▸ **Try it**:
Your reply should repeat, exactly, the line containing "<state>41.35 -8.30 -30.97" and the rest of the material after it.

▸ **Dataset extract**:
- Opening Delimiter -
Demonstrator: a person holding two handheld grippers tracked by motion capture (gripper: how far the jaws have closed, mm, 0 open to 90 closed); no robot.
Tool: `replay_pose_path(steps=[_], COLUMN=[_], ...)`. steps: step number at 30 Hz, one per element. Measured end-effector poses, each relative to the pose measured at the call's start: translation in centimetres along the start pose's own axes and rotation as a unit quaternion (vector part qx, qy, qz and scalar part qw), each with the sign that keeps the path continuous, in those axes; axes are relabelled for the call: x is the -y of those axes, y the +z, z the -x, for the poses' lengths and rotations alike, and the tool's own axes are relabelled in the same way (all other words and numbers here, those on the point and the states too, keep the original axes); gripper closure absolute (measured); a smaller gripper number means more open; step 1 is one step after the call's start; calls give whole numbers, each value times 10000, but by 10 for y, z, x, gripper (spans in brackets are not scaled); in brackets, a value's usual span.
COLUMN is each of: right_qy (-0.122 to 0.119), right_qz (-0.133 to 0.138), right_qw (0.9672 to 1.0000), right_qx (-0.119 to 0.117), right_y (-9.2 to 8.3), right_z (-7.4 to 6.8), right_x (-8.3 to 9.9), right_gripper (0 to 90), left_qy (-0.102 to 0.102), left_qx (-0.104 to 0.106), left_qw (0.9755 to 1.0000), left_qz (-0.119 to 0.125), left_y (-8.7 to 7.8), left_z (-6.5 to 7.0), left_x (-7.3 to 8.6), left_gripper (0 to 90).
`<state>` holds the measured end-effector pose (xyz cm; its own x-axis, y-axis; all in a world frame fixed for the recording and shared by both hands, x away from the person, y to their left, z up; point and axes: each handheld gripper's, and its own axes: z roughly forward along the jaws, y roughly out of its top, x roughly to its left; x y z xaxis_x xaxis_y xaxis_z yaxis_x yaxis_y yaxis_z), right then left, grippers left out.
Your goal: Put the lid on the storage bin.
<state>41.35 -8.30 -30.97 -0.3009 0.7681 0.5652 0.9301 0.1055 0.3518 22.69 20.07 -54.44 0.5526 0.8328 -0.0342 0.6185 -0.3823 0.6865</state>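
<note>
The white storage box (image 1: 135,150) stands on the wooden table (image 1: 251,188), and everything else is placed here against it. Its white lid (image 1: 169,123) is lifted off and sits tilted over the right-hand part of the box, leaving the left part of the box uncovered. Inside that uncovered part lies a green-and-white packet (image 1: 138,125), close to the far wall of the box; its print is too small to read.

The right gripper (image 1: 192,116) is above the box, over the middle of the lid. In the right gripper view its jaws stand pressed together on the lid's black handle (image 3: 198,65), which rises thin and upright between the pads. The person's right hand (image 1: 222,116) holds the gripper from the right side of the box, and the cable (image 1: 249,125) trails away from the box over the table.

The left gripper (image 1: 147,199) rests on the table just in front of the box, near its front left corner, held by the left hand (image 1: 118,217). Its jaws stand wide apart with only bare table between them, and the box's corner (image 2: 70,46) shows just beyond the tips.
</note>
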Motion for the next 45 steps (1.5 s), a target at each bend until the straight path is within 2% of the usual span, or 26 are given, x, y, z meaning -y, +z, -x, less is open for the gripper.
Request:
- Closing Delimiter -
▸ **Completed task**:
<state>41.35 -8.30 -30.97 -0.3009 0.7681 0.5652 0.9301 0.1055 0.3518 22.69 20.07 -54.44 0.5526 0.8328 -0.0342 0.6185 -0.3823 0.6865</state>
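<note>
The white storage box (image 1: 135,150) stands on the wooden table (image 1: 251,188), and everything else is placed here against it. Its white lid (image 1: 169,123) is lifted off and sits tilted over the right-hand part of the box, leaving the left part of the box uncovered. Inside that uncovered part lies a green-and-white packet (image 1: 138,125), close to the far wall of the box; its print is too small to read.

The right gripper (image 1: 192,116) is above the box, over the middle of the lid. In the right gripper view its jaws stand pressed together on the lid's black handle (image 3: 198,65), which rises thin and upright between the pads. The person's right hand (image 1: 222,116) holds the gripper from the right side of the box, and the cable (image 1: 249,125) trails away from the box over the table.

The left gripper (image 1: 147,199) rests on the table just in front of the box, near its front left corner, held by the left hand (image 1: 118,217). Its jaws stand wide apart with only bare table between them, and the box's corner (image 2: 70,46) shows just beyond the tips.
</note>
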Motion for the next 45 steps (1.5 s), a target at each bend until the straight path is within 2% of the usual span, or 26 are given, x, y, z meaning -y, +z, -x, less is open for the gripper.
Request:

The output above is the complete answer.